Internet DRAFT - draft-sun-idr-bgp-ls-notification
draft-sun-idr-bgp-ls-notification
INTERNET-DRAFT M. Sun
Intended Status: <Standard Track> B.Pithawala
Expires: December 30,2017 HUAWEI Technologies
F.Gao
Baidu Inc
June 28,2017
<BGP Support for Fast Link Status Notification>
draft-sun-idr-bgp-ls-notification-00
Abstract
This document describes the use of Border Gateway Protocol (BGP)
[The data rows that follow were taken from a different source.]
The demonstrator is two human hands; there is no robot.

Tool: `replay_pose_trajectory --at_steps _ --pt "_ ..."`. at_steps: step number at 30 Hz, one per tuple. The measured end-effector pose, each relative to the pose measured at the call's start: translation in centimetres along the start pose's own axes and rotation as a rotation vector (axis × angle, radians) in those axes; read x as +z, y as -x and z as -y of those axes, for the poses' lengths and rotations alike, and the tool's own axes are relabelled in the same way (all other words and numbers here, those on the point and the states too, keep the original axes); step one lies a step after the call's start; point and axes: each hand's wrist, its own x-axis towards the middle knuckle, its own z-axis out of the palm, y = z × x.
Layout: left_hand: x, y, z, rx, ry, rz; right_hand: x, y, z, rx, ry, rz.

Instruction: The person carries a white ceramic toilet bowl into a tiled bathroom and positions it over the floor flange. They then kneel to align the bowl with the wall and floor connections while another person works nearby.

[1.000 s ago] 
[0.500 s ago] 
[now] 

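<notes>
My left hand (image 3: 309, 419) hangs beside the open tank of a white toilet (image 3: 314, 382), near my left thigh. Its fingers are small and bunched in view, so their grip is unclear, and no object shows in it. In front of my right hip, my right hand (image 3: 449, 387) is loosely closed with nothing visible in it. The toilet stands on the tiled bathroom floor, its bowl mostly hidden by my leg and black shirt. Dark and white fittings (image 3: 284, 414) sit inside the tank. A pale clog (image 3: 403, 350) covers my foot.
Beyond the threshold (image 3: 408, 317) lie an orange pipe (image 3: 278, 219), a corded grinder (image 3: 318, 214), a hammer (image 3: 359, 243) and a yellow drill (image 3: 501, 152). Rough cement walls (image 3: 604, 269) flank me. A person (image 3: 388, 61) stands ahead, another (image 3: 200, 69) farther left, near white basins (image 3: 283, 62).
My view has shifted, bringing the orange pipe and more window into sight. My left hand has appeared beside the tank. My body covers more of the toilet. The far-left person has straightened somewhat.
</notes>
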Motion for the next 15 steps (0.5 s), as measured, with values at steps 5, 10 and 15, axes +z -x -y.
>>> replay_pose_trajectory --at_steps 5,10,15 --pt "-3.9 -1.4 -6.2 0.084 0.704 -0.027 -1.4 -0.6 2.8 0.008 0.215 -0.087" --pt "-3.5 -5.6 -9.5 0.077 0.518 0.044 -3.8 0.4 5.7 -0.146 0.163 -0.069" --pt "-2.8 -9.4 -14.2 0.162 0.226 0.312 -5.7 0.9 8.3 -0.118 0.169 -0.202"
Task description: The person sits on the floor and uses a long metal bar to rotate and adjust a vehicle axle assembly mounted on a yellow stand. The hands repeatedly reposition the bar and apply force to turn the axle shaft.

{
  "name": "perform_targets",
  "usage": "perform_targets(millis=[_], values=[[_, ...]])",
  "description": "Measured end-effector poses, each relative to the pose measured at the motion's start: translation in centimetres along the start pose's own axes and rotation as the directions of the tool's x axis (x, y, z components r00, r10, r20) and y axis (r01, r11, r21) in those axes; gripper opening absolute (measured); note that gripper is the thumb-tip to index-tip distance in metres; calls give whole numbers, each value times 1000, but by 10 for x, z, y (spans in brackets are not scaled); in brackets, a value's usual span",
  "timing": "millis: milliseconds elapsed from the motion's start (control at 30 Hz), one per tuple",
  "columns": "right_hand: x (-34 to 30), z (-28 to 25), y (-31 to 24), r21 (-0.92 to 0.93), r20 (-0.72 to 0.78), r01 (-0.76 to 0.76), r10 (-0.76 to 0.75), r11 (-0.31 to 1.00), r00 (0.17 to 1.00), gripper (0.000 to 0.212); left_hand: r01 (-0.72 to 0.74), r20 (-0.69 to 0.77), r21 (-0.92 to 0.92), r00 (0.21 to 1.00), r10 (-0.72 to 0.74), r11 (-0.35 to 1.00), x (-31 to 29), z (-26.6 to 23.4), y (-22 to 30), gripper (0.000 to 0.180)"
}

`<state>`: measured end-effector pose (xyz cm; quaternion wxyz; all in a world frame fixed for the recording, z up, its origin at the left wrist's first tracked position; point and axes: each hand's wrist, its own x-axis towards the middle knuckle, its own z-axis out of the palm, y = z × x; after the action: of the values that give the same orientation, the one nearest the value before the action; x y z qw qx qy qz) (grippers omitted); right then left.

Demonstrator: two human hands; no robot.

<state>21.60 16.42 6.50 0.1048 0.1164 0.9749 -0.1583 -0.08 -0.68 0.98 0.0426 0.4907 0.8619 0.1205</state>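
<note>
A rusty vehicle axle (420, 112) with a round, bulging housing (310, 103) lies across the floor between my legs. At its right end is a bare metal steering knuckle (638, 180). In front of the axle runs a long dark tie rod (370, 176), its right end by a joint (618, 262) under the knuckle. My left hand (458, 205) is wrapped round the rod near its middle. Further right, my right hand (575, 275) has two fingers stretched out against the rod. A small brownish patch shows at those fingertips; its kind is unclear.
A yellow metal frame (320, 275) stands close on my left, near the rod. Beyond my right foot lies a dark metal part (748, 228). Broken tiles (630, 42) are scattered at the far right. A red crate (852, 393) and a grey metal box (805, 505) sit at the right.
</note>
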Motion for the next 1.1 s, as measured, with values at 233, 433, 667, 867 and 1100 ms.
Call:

community. This optional transitive community will instruct router to
monitor itself ports . With this community, controller only needs to
send route update message once and will get the feedback only if link
status changes. In particular this community can help controller get
the link status changing notification much faster than current
method.
Status of this Memo
This Internet-Draft is submitted to IETF in full conformance with the
provisions of BCP 78 and BCP 79.
Internet-Drafts are working documents of the Internet Engineering
Task Force (IETF), its areas, and its working groups. Note that
other groups may also distribute working documents as
Internet-Drafts.
Internet-Drafts are draft documents valid for a maximum of six months
and may be updated, replaced, or obsoleted by other documents at any
time. It is inappropriate to use Internet-Drafts as reference
material or to cite them other than as "work in progress."
The list of current Internet-Drafts can be accessed at
http://www.ietf.org/1id-abstracts.html
The list of Internet-Draft Shadow Directories can be accessed at
http://www.ietf.org/shadow.html
Copyright and License Notice
Copyright (c) 2017 IETF Trust and the persons identified as the
document authors. All rights reserved.
Marcus, et al. Expires December 30,2017 [Page 1]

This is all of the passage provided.